My Network Automation Journey | zeroslash.io

My Network Automation Journey

Submitted by zeroslash on Sat, 01/06/2018 - 16:01

Before I get into my story I just want to give an overview of what Network Automation is as I understand not everybody who might read this will be familiar with it. If you are new to networking or has plans to jump on board, this is probably the most important thing that you need to know. The whole networking industry has been undergoing a shift for the last couple of years now. There is now a lot of focus on the programmability of the network and we are entering an era wherein network engineers are also expected to know how to code. Yes, that’s right, code as in like what programmers do.
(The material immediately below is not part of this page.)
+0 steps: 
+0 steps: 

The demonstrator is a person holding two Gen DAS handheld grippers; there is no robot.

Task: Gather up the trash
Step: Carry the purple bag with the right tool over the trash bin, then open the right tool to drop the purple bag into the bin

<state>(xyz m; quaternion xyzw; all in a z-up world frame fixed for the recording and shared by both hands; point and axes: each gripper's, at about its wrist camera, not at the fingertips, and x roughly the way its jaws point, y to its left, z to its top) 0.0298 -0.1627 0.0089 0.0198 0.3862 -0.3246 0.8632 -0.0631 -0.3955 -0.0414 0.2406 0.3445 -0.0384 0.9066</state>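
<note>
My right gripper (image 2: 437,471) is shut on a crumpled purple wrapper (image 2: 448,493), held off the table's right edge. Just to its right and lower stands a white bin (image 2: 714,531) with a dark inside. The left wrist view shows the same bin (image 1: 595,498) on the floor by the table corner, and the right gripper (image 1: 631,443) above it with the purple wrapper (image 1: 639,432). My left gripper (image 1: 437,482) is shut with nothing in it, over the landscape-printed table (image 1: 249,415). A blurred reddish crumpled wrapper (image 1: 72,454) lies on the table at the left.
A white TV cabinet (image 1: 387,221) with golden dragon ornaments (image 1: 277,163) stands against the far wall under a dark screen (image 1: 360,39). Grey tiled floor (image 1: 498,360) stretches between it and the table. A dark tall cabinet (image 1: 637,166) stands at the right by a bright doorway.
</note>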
And no, you don’t have to be an expert, but it is slowly becoming the norm. If you want to see for yourself just search for network engineer positions in the top tech companies you know. As to why you should take this step, there's probably too many to mention for this post alone. But for now read on and you will pick up some background on the challenges.

 

Early in my career, in 2008, I started out as a network engineer working for a large Australian ISP. We were a small team of 5-6 engineers in Manila and there were about the same number in Sydney. Both worked on the same backbone but had slightly different responsibilities. In the very beginning the workload was ok, but then it quickly increased as the network grew double its size year after year. We also went through 2 big acquisitions within the 5 plus years I was there. I would say it was quite a ride trying to scale the network and keeping up with the demand.

 

This was, of course, good for the business and the only challenge is the amount of work and backlog we had to go through. As an engineer, you are presented with problems which if you fail in solving, will most likely strike back with a wide blast radius in damage if it hasn’t done so yet. Regardless of how it is, the point is that your responsibility covers a wide area and people, such as other teams and departments, most importantly the vast number of customers depend on what you do. If you’re a small team and is taking care of a rapidly growing network, apart from trying to scale the network you better start considering scaling yourself first.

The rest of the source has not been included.